[Information provided]
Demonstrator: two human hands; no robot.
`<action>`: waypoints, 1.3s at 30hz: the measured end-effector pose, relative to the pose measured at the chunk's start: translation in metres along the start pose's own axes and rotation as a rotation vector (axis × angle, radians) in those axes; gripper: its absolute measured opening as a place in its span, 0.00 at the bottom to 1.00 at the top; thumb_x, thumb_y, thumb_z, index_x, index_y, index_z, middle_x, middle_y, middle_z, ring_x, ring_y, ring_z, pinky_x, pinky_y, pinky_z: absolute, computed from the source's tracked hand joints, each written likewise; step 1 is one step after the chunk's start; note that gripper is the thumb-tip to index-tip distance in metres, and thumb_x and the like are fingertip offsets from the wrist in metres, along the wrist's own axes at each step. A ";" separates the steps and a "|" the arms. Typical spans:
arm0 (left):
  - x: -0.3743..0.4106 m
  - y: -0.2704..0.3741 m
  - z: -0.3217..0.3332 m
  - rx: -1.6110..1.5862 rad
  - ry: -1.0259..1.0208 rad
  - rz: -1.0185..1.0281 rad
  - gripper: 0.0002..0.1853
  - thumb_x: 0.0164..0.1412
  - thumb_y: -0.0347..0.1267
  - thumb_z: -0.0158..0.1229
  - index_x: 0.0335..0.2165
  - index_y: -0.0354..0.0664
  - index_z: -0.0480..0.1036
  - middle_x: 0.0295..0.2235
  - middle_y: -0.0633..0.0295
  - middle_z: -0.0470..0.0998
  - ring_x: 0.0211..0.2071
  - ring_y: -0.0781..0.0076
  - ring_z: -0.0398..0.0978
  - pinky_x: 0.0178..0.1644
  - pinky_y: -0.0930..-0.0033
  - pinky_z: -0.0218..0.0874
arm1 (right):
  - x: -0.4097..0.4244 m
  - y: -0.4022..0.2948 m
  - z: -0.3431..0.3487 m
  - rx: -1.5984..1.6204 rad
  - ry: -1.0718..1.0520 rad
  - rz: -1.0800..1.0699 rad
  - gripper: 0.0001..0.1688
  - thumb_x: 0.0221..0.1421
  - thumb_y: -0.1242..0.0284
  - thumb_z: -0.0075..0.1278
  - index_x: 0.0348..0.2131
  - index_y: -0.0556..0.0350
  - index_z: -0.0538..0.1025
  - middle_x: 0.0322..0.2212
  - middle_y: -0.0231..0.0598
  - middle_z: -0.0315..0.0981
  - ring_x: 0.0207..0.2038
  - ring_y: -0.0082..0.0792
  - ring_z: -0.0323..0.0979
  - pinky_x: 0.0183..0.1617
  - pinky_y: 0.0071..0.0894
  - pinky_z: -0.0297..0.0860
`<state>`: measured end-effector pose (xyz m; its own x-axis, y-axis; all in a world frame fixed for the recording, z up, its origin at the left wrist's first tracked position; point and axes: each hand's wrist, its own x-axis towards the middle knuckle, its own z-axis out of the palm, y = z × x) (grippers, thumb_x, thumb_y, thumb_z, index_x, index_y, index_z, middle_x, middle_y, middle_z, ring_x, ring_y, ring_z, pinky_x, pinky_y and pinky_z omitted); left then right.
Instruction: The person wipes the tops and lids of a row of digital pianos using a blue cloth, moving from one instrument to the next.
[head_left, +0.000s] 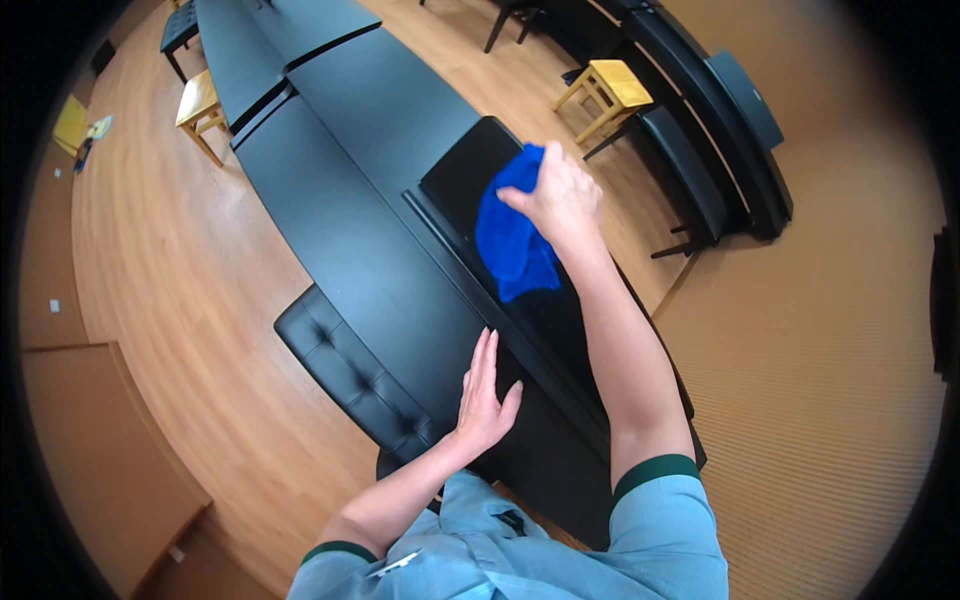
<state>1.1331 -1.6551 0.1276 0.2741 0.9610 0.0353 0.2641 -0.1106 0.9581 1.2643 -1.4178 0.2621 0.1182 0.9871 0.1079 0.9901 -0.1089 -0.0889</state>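
My right hand (559, 191) grips the upper edge of a blue cloth (510, 232), with the thumb on its left and the fingers at its right rim. The cloth lies against a black upright panel (472, 161) of what looks like a piano. My left hand (487, 397) holds nothing; its fingertips rest near the edge of the black lid (337, 202), with the thumb held apart. A long dark ledge (487, 300) runs between the lid and the panel.
A black tufted bench (352, 375) stands beside the lid. Further black furniture with similar tops continues at the upper left, near a wooden stool (199, 101). Another wooden stool (615, 84) and a black bench (679, 165) stand at the upper right. A ribbed tan wall (810, 360) is at the right.
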 end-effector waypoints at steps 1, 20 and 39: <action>-0.003 -0.004 -0.005 0.004 0.003 -0.019 0.47 0.59 0.26 0.60 0.70 0.35 0.44 0.71 0.39 0.45 0.70 0.41 0.51 0.69 0.51 0.50 | 0.015 -0.012 0.006 -0.006 0.047 -0.025 0.39 0.44 0.53 0.71 0.45 0.57 0.70 0.41 0.53 0.78 0.46 0.53 0.79 0.49 0.47 0.75; -0.017 0.000 -0.009 0.012 0.108 0.050 0.42 0.60 0.24 0.59 0.69 0.37 0.51 0.70 0.45 0.51 0.68 0.51 0.58 0.66 0.56 0.58 | -0.128 0.046 0.080 -0.032 0.205 -0.688 0.27 0.55 0.72 0.48 0.55 0.53 0.75 0.53 0.40 0.73 0.61 0.39 0.67 0.69 0.40 0.58; -0.048 0.008 0.061 0.397 -0.217 0.048 0.51 0.57 0.29 0.63 0.70 0.34 0.42 0.72 0.37 0.37 0.74 0.39 0.34 0.71 0.40 0.35 | -0.488 0.284 0.028 0.021 -0.005 0.255 0.26 0.57 0.82 0.48 0.55 0.49 0.75 0.48 0.49 0.73 0.50 0.53 0.71 0.56 0.45 0.67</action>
<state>1.1783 -1.7172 0.1164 0.4710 0.8818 -0.0234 0.5684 -0.2831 0.7725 1.4854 -1.9267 0.1565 0.3633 0.9287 0.0745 0.9265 -0.3518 -0.1334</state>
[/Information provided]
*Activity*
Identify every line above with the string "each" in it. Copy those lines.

*Exercise output*
`<action>`: waypoints, 1.3s at 30hz: the measured end-effector pose, relative to the pose measured at the chunk's start: translation in metres along the start pose's own axes and rotation as a rotation vector (axis × angle, radians) in those axes; gripper: its absolute measured opening as a place in its span, 0.00 at the bottom to 1.00 at the top; thumb_x, thumb_y, thumb_z, index_x, index_y, index_z, middle_x, middle_y, middle_z, ring_x, ring_y, ring_z, pinky_x, pinky_y, pinky_z: absolute, computed from the source's tracked hand joints, each written likewise; step 1 is one step after the chunk's start; note that gripper is the thumb-tip to index-tip distance in metres, and thumb_x and the like are fingertip offsets from the wrist in metres, along the wrist's own axes at each step. A ";" separates the steps and a "|" the arms. Typical spans:
`<state>`: measured end-effector pose (xyz m; its own x-axis, y-axis; all in a world frame fixed for the recording, z up, its origin at the left wrist's first tracked position; point and axes: each hand's wrist, its own x-axis towards the middle knuckle, its own z-axis out of the palm, y = z × x) (grippers, thumb_x, thumb_y, thumb_z, index_x, index_y, index_z, middle_x, middle_y, middle_z, ring_x, ring_y, ring_z, pinky_x, pinky_y and pinky_z omitted); left then right.

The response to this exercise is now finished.